Lawyers are a little happier with the service provided by the Legal Ombudsman (LeO) than complainants, new research has revealed.
The results of customer satisfaction surveys undertaken between July 2011 and June 2012 also showed that just 27% of consumers were told about LeO by their lawyer, despite the mandatory signposting requirements.
The quarterly survey of around 250 complainants and 100 lawyers found, unsurprisingly, that the outcome of their case coloured respondents’ views on the process, but overall 80% of lawyers were satisfied with the professional service provided by LeO, and 20% dissatisfied, compared to 72%/28% for complainants.
Lawyers were particularly positive about the fairness with which their case was handled, and that the service was generally effective/professional. For consumers it was the ‘good’ service and that LeO had handled the case well. On the flip side dissatisfaction came from both sides feeling LeO was biased against them.
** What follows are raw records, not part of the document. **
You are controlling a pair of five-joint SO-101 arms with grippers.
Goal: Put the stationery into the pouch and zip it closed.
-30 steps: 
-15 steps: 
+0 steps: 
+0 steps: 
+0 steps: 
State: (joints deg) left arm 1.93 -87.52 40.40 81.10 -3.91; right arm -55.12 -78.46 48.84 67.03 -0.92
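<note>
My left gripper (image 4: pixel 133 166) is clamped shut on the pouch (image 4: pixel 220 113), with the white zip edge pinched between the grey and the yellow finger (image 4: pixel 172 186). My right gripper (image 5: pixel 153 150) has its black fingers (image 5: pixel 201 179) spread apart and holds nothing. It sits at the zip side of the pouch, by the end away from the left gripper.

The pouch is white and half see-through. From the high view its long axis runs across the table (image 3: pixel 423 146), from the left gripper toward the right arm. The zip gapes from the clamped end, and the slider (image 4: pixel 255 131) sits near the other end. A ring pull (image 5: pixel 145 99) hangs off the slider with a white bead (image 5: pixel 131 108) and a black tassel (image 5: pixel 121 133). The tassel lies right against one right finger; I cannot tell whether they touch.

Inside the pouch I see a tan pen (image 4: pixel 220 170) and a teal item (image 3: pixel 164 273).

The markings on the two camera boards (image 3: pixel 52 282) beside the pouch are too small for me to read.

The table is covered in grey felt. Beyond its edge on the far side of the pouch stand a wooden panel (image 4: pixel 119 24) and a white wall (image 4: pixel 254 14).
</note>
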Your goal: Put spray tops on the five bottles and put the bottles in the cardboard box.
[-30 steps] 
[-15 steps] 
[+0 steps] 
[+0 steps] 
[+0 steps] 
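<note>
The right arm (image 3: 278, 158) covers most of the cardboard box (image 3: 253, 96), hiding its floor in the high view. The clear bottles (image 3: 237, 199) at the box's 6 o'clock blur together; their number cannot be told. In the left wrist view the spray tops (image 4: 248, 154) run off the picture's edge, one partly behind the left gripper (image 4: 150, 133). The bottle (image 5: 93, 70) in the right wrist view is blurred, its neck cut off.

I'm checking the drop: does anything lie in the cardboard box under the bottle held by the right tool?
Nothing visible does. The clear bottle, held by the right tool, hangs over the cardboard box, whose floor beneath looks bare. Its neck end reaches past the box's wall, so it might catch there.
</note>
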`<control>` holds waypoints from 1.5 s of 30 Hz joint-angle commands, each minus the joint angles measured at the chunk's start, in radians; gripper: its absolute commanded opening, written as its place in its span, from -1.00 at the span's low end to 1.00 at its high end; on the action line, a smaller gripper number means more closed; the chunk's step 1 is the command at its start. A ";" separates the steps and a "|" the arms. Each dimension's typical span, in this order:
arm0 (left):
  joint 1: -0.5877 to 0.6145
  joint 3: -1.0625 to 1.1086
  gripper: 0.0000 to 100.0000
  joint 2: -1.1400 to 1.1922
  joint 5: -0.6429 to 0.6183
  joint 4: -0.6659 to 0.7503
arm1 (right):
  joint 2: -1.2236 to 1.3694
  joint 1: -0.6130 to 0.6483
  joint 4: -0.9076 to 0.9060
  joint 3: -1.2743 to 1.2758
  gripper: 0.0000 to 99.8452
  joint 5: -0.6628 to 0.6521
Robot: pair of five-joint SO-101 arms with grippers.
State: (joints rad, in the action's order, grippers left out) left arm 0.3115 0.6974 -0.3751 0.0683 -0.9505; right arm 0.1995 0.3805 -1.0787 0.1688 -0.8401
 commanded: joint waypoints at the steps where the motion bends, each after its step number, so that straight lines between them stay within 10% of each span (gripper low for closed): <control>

The report concluded that whilst perceptions of LeO and its case process are generally very positive, there are some areas which need improvement in the perceptions of both complainants and lawyers.
It explained: “Not surprisingly lawyers are more familiar than complainants with the Legal Ombudsman, having been involved in more cases, and have a greater knowledge of the organisation. This translates into their expectations more likely to be met in terms of length of case and amount of contact.
“Complainants are more likely to find the Legal Ombudsman’s website useful than lawyers. Those who did not find it useful, feel there needs to be more specific information about case outcomes, and more information for complainants rather than lawyers. Lawyers in contrast feel the website is too focused on complainants’ issues, however they also mention a lack of detailed information.”
The survey noted that whilst outcome of case will always have a significant impact on perceptions, other aspects are also important. For both complainants and lawyers, critical factors include: confidence in the process; decision-making being fair; information provided and used that reflected the case details; taking into account complainants’/lawyers’ views at all stages; speed of case; and confidence that the case has been fully investigated.
The only aspects that differ between complainants and lawyers is that complainants also need to understand the process and have issues explained to them. Lawyers feel conducting the case effectively and professionally is more important.